Quilting With The Running Stitch
Have you noticed the use of an altered running stitch showing up in quilting lately? You can see it in Jacquie Gering’s Fiesta Wall Quilt from the book Quilting Modern, where this stitch is used to create gentle curving waves across this very modern quilt. Jacquie and I are both members of the Chicago Modern Quilt Guild, and seeing some of her quilts last year was the first time I had seen this stitch used in quilting. Since then I’ve noticed lots of people giving this quilting stitch a try, and I’ll share some more examples down in the post.

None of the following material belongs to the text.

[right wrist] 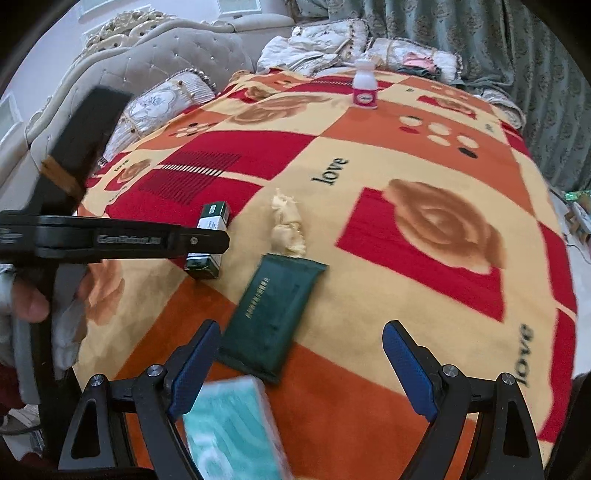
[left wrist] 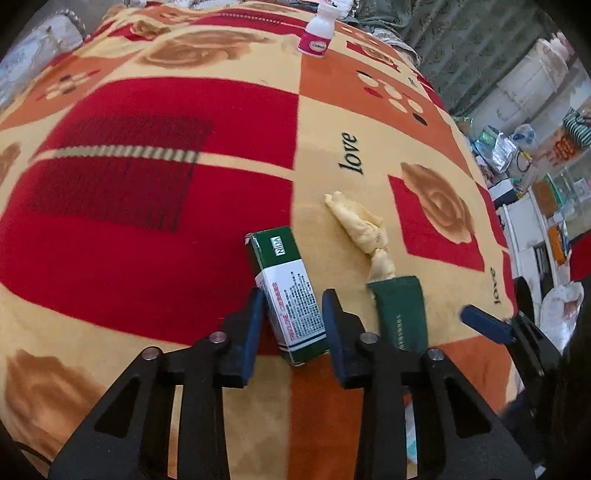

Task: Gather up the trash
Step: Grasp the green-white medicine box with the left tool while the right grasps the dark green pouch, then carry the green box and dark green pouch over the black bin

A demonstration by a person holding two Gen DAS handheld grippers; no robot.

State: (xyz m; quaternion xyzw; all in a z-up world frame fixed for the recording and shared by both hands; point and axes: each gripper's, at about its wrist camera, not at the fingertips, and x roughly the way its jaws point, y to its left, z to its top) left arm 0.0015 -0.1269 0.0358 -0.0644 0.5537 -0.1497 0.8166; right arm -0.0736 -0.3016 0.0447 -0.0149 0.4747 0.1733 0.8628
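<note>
Left wrist view: the left gripper has its blue pads closed against the long sides of a green-and-white carton, which lies on a patterned blanket. The carton's long axis runs from 6 toward 12 o'clock, in line with the fingers. At 3 o'clock from it lies a dark green pouch, with a crumpled yellow tissue at its far end. A small pink-labelled bottle stands far off at 12 o'clock. In the right wrist view the right gripper is wide open and empty, the pouch between its fingers toward the left one, its long axis tilted toward 1 o'clock. A blurred teal pack sits at 6 o'clock.
</note>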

Some people refer to this stitch as the “BERNINA stitch #4″, because most new BERNINA sewing machines include the utilitarian Running Stitch in the stitch library as stitch #4. Other people call it the “Serpentine stitch,” because it resembles a sidewinding snake.
When used with the factory settings this stitch creates a pattern of short stitches forming a zigzag (see above). Alter the stitch by increasing the stitch width to the widest setting, then increase the stitch length to about 2.0-2.5mm to create a gently curving stitch (see below).
Here are some more examples of the altered running stitch used in quilting:
I don’t know about you, but I think I’m going to give the simple “BERNINA #4″ stitch a try next time I’m quilting! What about you, have you tried quilting with this stitch, or used another utilitarian stitch while quilting?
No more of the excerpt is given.